Four people identified, four bridges burned, and the whole thing shatters into disconnected islands that can’t coordinate, can’t communicate, can’t recover.

And The Ghost? My son’s favorite? Even after 55 edge removals- cutting more connections than any other strategy by far- the network stays above 74% integrity. You can sever connection after connection and the people just find new ways to talk. The structure holds because the nodes are still there. People reroute.
So why does The Detective win? Betweenness centrality targets the bridges- not the busiest people, but the ones connecting subgroups to each other. Remove a bridge and you don’t just lose one person. You lose the pathway between entire factions. A highly connected person inside a single cluster can be routed around. A bridge? There’s no routing around a bridge that doesn’t exist anymore.
The Answer
So I come back to the kid.
The best superhero isn’t the strongest. It’s the smartest. The one who sees the structure nobody else can see. The one who knows that removing one quiet person in the middle matters more than taking down the loudest person at the top.
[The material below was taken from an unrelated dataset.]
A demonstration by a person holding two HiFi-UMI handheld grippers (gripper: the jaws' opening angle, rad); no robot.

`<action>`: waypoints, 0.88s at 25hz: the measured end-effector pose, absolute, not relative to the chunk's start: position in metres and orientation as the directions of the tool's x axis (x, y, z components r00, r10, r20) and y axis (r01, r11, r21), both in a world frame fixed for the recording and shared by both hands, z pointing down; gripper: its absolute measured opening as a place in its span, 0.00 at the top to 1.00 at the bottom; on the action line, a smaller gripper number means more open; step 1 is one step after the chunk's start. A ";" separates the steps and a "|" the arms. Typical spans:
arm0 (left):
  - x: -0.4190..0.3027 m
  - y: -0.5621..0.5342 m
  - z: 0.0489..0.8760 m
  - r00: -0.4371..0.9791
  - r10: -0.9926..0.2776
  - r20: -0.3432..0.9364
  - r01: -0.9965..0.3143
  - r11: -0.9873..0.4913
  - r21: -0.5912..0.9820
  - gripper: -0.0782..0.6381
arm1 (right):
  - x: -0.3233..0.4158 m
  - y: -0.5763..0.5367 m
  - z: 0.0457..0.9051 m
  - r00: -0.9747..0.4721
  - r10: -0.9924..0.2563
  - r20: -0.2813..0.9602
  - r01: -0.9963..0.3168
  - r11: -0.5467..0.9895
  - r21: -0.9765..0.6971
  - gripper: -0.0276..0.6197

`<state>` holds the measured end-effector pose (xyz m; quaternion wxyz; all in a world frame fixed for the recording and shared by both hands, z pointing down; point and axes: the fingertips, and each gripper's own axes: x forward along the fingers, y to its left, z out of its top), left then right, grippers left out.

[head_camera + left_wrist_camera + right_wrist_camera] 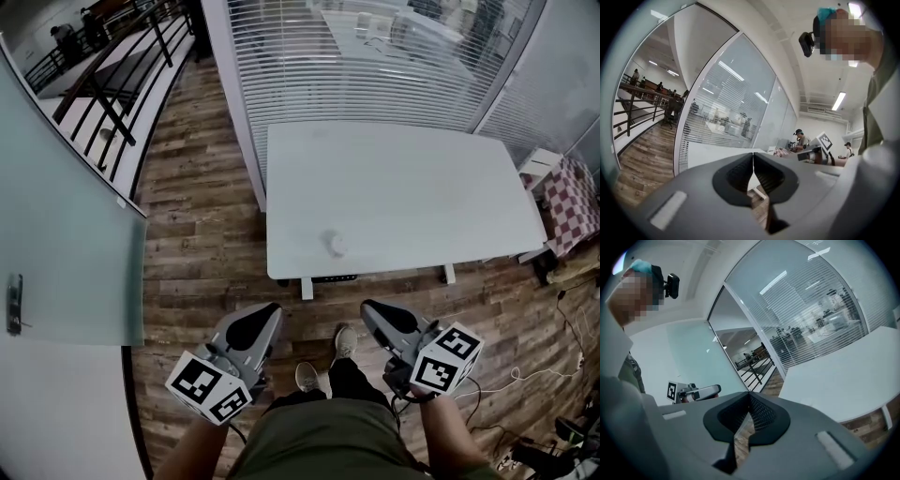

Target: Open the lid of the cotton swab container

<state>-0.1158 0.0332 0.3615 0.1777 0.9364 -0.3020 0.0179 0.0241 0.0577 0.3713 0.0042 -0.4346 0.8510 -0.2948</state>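
A small white cotton swab container [336, 244] stands near the front edge of the white table [403, 187]. Both grippers are held low, short of the table and above the wooden floor, well apart from the container. The left gripper [267, 311] is shut with nothing between its jaws; its own view shows the jaws [753, 154] meeting. The right gripper [367, 308] is likewise shut and empty, its jaws [749, 393] pressed together in the right gripper view. The container does not show in either gripper view.
A frosted glass partition [66, 234] stands at the left. A glass wall with blinds [375, 56] runs behind the table. A checked cloth item [577, 202] sits at the table's right end, with cables [562, 375] on the floor. The person's shoes [323, 361] are below the table edge.
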 end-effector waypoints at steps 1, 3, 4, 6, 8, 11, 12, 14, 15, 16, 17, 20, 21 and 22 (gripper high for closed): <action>-0.114 0.030 0.362 0.815 -0.562 0.145 -0.576 -0.752 0.320 0.88 | 0.026 0.054 0.372 -0.623 -0.741 0.248 -0.736 0.449 -0.507 0.94; -0.110 0.022 0.364 0.811 -0.565 0.152 -0.582 -0.749 0.318 0.88 | 0.031 0.046 0.374 -0.628 -0.739 0.246 -0.731 0.451 -0.512 0.94; -0.107 0.018 0.365 0.809 -0.567 0.156 -0.585 -0.747 0.318 0.88 | 0.033 0.042 0.376 -0.631 -0.736 0.245 -0.728 0.452 -0.516 0.94; -0.102 0.011 0.367 0.805 -0.572 0.161 -0.590 -0.742 0.318 0.88 | 0.037 0.032 0.379 -0.640 -0.728 0.245 -0.720 0.457 -0.522 0.94; -0.094 0.002 0.369 0.800 -0.576 0.167 -0.596 -0.737 0.317 0.88 | 0.041 0.023 0.382 -0.652 -0.717 0.247 -0.712 0.466 -0.526 0.94; -0.083 -0.013 0.375 0.793 -0.581 0.184 -0.607 -0.731 0.312 0.88 | 0.051 0.007 0.384 -0.666 -0.703 0.250 -0.701 0.475 -0.531 0.94; -0.079 -0.018 0.377 0.790 -0.583 0.190 -0.612 -0.726 0.313 0.88 | 0.054 0.002 0.385 -0.669 -0.699 0.251 -0.698 0.477 -0.534 0.94; -0.071 -0.028 0.383 0.784 -0.588 0.201 -0.620 -0.718 0.317 0.88 | 0.062 -0.009 0.388 -0.677 -0.691 0.254 -0.692 0.480 -0.539 0.94; -0.067 -0.032 0.385 0.781 -0.589 0.206 -0.623 -0.715 0.318 0.88 | 0.066 -0.013 0.389 -0.680 -0.687 0.256 -0.689 0.481 -0.542 0.94; -0.062 -0.036 0.389 0.778 -0.591 0.213 -0.627 -0.712 0.318 0.88 | 0.070 -0.017 0.391 -0.685 -0.682 0.258 -0.686 0.483 -0.545 0.94; -0.057 -0.040 0.392 0.775 -0.592 0.220 -0.631 -0.709 0.315 0.88 | 0.074 -0.022 0.393 -0.689 -0.676 0.261 -0.682 0.484 -0.548 0.94; -0.043 -0.052 0.401 0.762 -0.600 0.244 -0.648 -0.697 0.307 0.88 | 0.085 -0.035 0.400 -0.706 -0.654 0.272 -0.668 0.489 -0.560 0.94; -0.039 -0.056 0.404 0.757 -0.603 0.251 -0.653 -0.692 0.307 0.88 | 0.088 -0.040 0.403 -0.712 -0.646 0.274 -0.663 0.491 -0.565 0.94; -0.035 -0.060 0.406 0.752 -0.607 0.257 -0.659 -0.687 0.307 0.88 | 0.092 -0.045 0.405 -0.718 -0.639 0.276 -0.657 0.493 -0.570 0.94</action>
The Detective won by finding the bridges- the people who connect groups that otherwise wouldn’t talk to each other. Not the bosses. Not the loud ones. The connectors. The people who look like nobody until you map the network and realize they’re holding the whole thing together.
Four moves. Not forty. Not four hundred. Four.
The answer isn’t about muscles or gadgets or capes. It’s about seeing connections. Understanding structure. Finding the person who matters most- and knowing why they matter. That’s a superpower. It’s real. And it’s learnable.
A year and a half ago my son asked me if he could be a superhero. I told him about Batman and Iron Man. I told him it was possible. And then I didn’t think about it for a long time.
Now I have something to show him. A simulation, a chart, and a real answer backed by real data: the strongest superhero isn’t the one who hits hardest. It’s the one who sees the most.
I think he’s going to like that.
The network in this article is real- 110 members of a drug trafficking ring mapped from wiretaps during a two-year investigation (Project Caviar, 1994-1996). It has been published and studied in peer-reviewed criminology research. I set it in Richmond because that’s where we live. The simulation was run in Python using networkx. You can run the interactive version yourself. The kid is real too. He still wants to be a superhero.